**Aim of the task:** Output the data below in full, character for character.
▬▬▬▬▬▬▬▬▬▬
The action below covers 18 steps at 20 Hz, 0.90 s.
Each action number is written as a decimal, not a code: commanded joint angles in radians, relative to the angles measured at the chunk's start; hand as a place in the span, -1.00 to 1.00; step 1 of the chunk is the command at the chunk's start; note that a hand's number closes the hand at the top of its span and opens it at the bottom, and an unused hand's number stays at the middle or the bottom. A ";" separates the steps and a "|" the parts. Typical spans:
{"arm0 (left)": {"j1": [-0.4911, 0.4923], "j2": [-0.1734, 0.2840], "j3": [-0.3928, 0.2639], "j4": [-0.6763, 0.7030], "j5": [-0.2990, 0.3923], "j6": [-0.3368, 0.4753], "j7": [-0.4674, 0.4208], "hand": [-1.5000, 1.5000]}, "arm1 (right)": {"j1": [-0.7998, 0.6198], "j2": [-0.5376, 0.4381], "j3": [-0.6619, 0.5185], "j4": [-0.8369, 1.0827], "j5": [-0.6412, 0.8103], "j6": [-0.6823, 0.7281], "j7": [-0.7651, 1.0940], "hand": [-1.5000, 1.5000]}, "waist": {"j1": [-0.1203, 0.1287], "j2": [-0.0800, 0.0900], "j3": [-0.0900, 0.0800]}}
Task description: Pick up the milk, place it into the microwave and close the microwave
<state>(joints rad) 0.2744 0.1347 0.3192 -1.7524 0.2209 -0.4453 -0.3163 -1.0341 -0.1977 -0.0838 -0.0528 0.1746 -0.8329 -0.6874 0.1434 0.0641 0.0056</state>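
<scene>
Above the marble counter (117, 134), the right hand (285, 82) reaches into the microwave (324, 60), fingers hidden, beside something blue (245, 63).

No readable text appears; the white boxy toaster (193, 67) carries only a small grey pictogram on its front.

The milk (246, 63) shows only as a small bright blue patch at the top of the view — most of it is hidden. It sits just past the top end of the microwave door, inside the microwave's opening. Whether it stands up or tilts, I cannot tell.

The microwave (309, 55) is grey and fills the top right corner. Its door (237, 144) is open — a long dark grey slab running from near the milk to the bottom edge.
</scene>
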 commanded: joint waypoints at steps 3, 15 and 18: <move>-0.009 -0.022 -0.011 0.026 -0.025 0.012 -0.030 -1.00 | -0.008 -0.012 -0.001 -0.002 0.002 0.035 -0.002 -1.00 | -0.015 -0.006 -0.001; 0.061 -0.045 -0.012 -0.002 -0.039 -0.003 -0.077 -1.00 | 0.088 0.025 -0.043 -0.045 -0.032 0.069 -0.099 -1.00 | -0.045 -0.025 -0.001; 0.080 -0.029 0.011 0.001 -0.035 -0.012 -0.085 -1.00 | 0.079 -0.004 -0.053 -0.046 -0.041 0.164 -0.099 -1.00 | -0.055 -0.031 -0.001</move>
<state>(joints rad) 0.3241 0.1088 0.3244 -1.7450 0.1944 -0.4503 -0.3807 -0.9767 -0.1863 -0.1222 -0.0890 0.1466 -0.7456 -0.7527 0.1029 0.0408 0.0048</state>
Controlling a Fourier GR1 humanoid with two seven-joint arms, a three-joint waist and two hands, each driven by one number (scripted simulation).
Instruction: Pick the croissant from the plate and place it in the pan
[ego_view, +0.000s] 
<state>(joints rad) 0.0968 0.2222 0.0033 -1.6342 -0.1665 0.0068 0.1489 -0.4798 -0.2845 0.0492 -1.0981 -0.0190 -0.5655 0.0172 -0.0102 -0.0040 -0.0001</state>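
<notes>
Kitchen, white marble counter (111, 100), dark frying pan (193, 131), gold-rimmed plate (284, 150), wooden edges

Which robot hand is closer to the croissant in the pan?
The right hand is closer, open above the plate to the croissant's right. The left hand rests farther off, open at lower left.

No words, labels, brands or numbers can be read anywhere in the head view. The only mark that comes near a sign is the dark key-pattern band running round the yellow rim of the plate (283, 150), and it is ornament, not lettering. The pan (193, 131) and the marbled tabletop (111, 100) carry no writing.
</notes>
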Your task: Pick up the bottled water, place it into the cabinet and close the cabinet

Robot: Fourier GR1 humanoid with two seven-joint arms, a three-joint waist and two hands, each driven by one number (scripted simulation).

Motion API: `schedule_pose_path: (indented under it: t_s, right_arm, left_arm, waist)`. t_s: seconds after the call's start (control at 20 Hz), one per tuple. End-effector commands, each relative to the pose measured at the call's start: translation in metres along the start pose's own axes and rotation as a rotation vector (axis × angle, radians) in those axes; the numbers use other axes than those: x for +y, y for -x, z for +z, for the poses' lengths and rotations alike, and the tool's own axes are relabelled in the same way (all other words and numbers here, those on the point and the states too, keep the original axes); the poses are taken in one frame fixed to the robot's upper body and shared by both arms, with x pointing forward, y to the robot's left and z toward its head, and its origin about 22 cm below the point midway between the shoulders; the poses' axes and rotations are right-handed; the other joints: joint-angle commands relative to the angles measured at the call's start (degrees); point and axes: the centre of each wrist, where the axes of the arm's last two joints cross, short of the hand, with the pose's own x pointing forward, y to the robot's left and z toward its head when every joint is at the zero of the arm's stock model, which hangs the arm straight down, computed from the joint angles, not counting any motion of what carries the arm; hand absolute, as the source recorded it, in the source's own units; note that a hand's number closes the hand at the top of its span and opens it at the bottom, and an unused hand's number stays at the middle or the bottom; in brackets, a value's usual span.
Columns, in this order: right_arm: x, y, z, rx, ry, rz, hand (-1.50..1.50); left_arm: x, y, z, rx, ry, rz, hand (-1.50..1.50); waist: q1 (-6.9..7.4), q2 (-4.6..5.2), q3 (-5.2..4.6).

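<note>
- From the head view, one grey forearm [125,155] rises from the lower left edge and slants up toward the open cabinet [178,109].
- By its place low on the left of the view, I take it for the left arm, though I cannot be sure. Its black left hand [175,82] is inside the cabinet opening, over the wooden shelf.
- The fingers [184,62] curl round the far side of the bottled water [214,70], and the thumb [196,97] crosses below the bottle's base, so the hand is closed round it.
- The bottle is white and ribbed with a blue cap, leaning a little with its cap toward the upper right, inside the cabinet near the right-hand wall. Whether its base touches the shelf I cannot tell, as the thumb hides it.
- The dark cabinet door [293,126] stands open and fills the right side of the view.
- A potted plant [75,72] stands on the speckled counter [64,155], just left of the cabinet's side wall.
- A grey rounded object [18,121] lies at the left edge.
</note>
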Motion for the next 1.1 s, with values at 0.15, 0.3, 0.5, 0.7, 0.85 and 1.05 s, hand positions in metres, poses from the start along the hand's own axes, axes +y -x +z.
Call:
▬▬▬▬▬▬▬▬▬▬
**Solution to this problem:**
The action below covers 18 steps at 20 Hz, 0.90 s.
Each action number is written as a decimal, not a code: commanded joint angles in radians, relative to the angles measured at the chunk's start; hand as a place in the span, -1.00 to 1.00; step 1 of the chunk is the command at the chunk's start; note that a hand's number closes the hand at the top of its span and opens it at the bottom, and an unused hand's number stays at the middle or the bottom. A ";" separates the steps and a "|" the parts. Typical spans:
{"arm0 (left)": {"j1": [-0.4911, 0.4923], "j2": [-0.1734, 0.2840], "j3": [-0.3928, 0.2639], "j4": [-0.6763, 0.7030], "j5": [-0.2990, 0.3923], "j6": [-0.3368, 0.4753], "j7": [-0.4674, 0.4208], "hand": [-1.5000, 1.5000]}, "arm1 (right)": {"j1": [-0.7998, 0.6198], "j2": [-0.5376, 0.4381], "j3": [-0.6619, 0.5185], "j4": [-0.8369, 1.0827], "j5": [-0.6412, 0.8103], "j6": [-0.6823, 0.7281], "j7": [-0.7651, 1.0940], "hand": [-1.5000, 1.5000]}, "waist": {"j1": [-0.1203, 0.1287], "j2": [-0.0800, 0.0900], "j3": [-0.0900, 0.0800]}}
Task description: Pick up the milk, place it into the microwave and close the microwave
<state>(joints rad) 0.2744 0.1347 0.3192 -1.7524 0.2209 -0.4453 -0.3163 -1.0341 -0.1977 -0.0838 -0.0528 0.1746 -0.8329 -0.6874 0.1434 0.0641 0.0056</state>
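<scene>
Above the marble counter (117, 134), the right hand (285, 82) reaches into the microwave (324, 60), fingers hidden, beside something blue (245, 63).

No readable text appears; the white boxy toaster (193, 67) carries only a small grey pictogram on its front.

The milk (246, 63) shows only as a small bright blue patch at the top of the view — most of it is hidden. It sits just past the top end of the microwave door, inside the microwave's opening. Whether it stands up or tilts, I cannot tell.

The microwave (309, 55) is grey and fills the top right corner. Its door (237, 144) is open — a long dark grey slab running from near the milk to the bottom edge.
</scene>
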 commanded: joint waypoints at steps 3, 15 and 18: <move>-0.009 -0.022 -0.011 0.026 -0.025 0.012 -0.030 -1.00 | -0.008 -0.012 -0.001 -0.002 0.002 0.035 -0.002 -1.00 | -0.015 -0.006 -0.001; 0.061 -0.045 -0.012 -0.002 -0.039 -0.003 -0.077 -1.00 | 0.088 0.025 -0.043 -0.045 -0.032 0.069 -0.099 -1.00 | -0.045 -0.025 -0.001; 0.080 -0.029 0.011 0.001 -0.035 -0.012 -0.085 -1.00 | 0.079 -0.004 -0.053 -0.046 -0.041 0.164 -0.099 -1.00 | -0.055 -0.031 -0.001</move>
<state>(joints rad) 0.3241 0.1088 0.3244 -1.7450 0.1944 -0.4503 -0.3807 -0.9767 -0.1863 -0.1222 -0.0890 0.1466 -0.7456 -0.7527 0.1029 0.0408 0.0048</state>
Controlling a Fourier GR1 humanoid with two seven-joint arms, a three-joint waist and two hands, each driven by one number (scripted simulation).
Instruction: Pick the croissant from the plate and place it in the pan
[ego_view, +0.000s] 
<state>(joints rad) 0.0968 0.2222 0.0033 -1.6342 -0.1665 0.0068 0.1489 -0.4798 -0.2845 0.0492 -1.0981 -0.0190 -0.5655 0.0172 -0.0102 -0.0040 -0.0001</state>
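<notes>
Kitchen, white marble counter (111, 100), dark frying pan (193, 131), gold-rimmed plate (284, 150), wooden edges

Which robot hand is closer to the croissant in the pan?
The right hand is closer, open above the plate to the croissant's right. The left hand rests farther off, open at lower left.

No words, labels, brands or numbers can be read anywhere in the head view. The only mark that comes near a sign is the dark key-pattern band running round the yellow rim of the plate (283, 150), and it is ornament, not lettering. The pan (193, 131) and the marbled tabletop (111, 100) carry no writing.
</notes>
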Your task: Pick up the bottled water, place it into the cabinet and close the cabinet

Robot: Fourier GR1 humanoid with two seven-joint arms, a three-joint waist and two hands, each driven by one number (scripted simulation).

Motion API: `schedule_pose_path: (indented under it: t_s, right_arm, left_arm, waist)`. t_s: seconds after the call's start (control at 20 Hz), one per tuple. End-effector commands, each relative to the pose measured at the call's start: translation in metres along the start pose's own axes and rotation as a rotation vector (axis × angle, radians) in those axes; the numbers use other axes than those: x for +y, y for -x, z for +z, for the poses' lengths and rotations alike, and the tool's own axes are relabelled in the same way (all other words and numbers here, those on the point and the states too, keep the original axes); the poses are taken in one frame fixed to the robot's upper body and shared by both arms, with x pointing forward, y to the robot's left and z toward its head, and its origin about 22 cm below the point midway between the shoulders; the poses' axes and rotations are right-handed; the other joints: joint-angle commands relative to the angles measured at the call's start (degrees); point and axes: the centre of each wrist, where the axes of the arm's last two joints cross, short of the hand, with the pose's own x pointing forward, y to the robot's left and z toward its head when every joint is at the zero of the arm's stock model, which hangs the arm straight down, computed from the joint angles, not counting any motion of what carries the arm; hand absolute, as the source recorded it, in the source's own units; note that a hand's number closes the hand at the top of its span and opens it at the bottom, and an unused hand's number stays at the middle or the bottom; in brackets, a value's usual span.
Columns, in this order: right_arm: x, y, z, rx, ry, rz, hand (-1.50..1.50); left_arm: x, y, z, rx, ry, rz, hand (-1.50..1.50); waist: q1 (-6.9..7.4), q2 (-4.6..5.2), q3 (-5.2..4.6).

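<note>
- From the head view, one grey forearm [125,155] rises from the lower left edge and slants up toward the open cabinet [178,109].
- By its place low on the left of the view, I take it for the left arm, though I cannot be sure. Its black left hand [175,82] is inside the cabinet opening, over the wooden shelf.
- The fingers [184,62] curl round the far side of the bottled water [214,70], and the thumb [196,97] crosses below the bottle's base, so the hand is closed round it.
- The bottle is white and ribbed with a blue cap, leaning a little with its cap toward the upper right, inside the cabinet near the right-hand wall. Whether its base touches the shelf I cannot tell, as the thumb hides it.
- The dark cabinet door [293,126] stands open and fills the right side of the view.
- A potted plant [75,72] stands on the speckled counter [64,155], just left of the cabinet's side wall.
- A grey rounded object [18,121] lies at the left edge.
</note>
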Motion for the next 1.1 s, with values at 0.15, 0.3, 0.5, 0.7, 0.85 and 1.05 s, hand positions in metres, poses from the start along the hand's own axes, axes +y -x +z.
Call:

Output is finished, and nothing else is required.